The answer is to be all of the data below, reproduced exactly.
=====
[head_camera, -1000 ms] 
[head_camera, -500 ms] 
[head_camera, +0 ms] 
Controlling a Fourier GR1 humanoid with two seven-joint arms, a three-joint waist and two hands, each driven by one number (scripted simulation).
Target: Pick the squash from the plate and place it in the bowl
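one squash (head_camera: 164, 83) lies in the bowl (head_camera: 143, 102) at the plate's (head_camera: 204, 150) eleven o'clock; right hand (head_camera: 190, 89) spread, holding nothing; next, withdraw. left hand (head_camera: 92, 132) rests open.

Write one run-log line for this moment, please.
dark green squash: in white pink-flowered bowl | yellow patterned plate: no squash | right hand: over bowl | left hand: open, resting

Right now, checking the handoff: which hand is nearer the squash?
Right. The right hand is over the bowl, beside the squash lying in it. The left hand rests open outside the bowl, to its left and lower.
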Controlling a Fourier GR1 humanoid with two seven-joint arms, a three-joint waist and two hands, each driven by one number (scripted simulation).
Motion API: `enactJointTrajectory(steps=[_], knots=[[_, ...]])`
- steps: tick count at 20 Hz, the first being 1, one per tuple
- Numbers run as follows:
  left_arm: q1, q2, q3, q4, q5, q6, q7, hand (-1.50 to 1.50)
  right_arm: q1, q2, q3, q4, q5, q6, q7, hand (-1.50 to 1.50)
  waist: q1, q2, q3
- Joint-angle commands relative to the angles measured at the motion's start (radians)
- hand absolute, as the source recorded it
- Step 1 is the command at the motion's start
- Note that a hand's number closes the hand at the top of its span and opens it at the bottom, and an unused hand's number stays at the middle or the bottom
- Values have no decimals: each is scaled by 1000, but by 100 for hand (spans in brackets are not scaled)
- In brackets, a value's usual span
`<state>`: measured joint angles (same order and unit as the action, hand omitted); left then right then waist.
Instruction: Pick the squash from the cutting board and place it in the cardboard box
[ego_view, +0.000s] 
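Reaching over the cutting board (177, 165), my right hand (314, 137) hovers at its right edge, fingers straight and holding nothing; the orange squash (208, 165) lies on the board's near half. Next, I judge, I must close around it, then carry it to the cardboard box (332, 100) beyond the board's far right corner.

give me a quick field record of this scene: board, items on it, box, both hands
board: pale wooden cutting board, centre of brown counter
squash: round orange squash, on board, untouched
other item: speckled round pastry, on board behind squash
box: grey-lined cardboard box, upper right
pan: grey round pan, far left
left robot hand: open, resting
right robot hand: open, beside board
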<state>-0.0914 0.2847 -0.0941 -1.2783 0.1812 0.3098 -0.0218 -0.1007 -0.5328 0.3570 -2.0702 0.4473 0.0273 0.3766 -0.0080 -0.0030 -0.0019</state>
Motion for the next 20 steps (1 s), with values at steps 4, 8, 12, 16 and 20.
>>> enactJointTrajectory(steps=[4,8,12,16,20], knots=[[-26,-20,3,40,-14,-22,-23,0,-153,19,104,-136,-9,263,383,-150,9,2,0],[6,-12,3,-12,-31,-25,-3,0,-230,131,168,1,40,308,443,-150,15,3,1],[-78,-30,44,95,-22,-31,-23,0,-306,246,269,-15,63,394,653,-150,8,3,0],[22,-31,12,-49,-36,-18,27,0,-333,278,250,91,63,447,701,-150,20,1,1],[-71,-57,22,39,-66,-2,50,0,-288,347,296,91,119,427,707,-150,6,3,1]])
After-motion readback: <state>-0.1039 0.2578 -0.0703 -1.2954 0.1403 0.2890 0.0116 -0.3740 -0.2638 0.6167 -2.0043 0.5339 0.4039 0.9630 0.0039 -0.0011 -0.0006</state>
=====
Response area
[head_camera, -1000 ms] 
[head_camera, -500 ms] 
[head_camera, +0 ms] 
Controlling a Fourier GR1 humanoid with two seven-joint arms, a three-joint waist and two hands, each driven by one number (scripted simulation).
Target: Pick the squash from the plate and place it in the bowl
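one squash (head_camera: 164, 83) lies in the bowl (head_camera: 143, 102) at the plate's (head_camera: 204, 150) eleven o'clock; right hand (head_camera: 190, 89) spread, holding nothing; next, withdraw. left hand (head_camera: 92, 132) rests open.

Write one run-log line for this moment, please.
dark green squash: in white pink-flowered bowl | yellow patterned plate: no squash | right hand: over bowl | left hand: open, resting

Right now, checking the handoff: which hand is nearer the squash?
Right. The right hand is over the bowl, beside the squash lying in it. The left hand rests open outside the bowl, to its left and lower.
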Controlling a Fourier GR1 humanoid with two seven-joint arms, a three-joint waist and two hands, each driven by one number (scripted simulation).
Motion API: `enactJointTrajectory(steps=[_], knots=[[_, ...]])`
- steps: tick count at 20 Hz, the first being 1, one per tuple
- Numbers run as follows:
  left_arm: q1, q2, q3, q4, q5, q6, q7, hand (-1.50 to 1.50)
  right_arm: q1, q2, q3, q4, q5, q6, q7, hand (-1.50 to 1.50)
  waist: q1, q2, q3
- Joint-angle commands relative to the angles measured at the motion's start (radians)
- hand absolute, as the source recorded it
- Step 1 is the command at the motion's start
- Note that a hand's number closes the hand at the top of its span and opens it at the bottom, and an unused hand's number stays at the middle or the bottom
- Values have no decimals: each is scaled by 1000, but by 100 for hand (spans in brackets are not scaled)
- In brackets, a value's usual span
`<state>`: measured joint angles (same order and unit as the action, hand omitted); left then right then waist.
Instruction: Pick the squash from the cutting board and place it in the cardboard box
[ego_view, +0.000s] 
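Reaching over the cutting board (177, 165), my right hand (314, 137) hovers at its right edge, fingers straight and holding nothing; the orange squash (208, 165) lies on the board's near half. Next, I judge, I must close around it, then carry it to the cardboard box (332, 100) beyond the board's far right corner.

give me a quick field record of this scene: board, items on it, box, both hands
board: pale wooden cutting board, centre of brown counter
squash: round orange squash, on board, untouched
other item: speckled round pastry, on board behind squash
box: grey-lined cardboard box, upper right
pan: grey round pan, far left
left robot hand: open, resting
right robot hand: open, beside board
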<state>-0.0914 0.2847 -0.0941 -1.2783 0.1812 0.3098 -0.0218 -0.1007 -0.5328 0.3570 -2.0702 0.4473 0.0273 0.3766 -0.0080 -0.0030 -0.0019</state>
Motion for the next 20 steps (1 s), with values at steps 4, 8, 12, 16 and 20.
>>> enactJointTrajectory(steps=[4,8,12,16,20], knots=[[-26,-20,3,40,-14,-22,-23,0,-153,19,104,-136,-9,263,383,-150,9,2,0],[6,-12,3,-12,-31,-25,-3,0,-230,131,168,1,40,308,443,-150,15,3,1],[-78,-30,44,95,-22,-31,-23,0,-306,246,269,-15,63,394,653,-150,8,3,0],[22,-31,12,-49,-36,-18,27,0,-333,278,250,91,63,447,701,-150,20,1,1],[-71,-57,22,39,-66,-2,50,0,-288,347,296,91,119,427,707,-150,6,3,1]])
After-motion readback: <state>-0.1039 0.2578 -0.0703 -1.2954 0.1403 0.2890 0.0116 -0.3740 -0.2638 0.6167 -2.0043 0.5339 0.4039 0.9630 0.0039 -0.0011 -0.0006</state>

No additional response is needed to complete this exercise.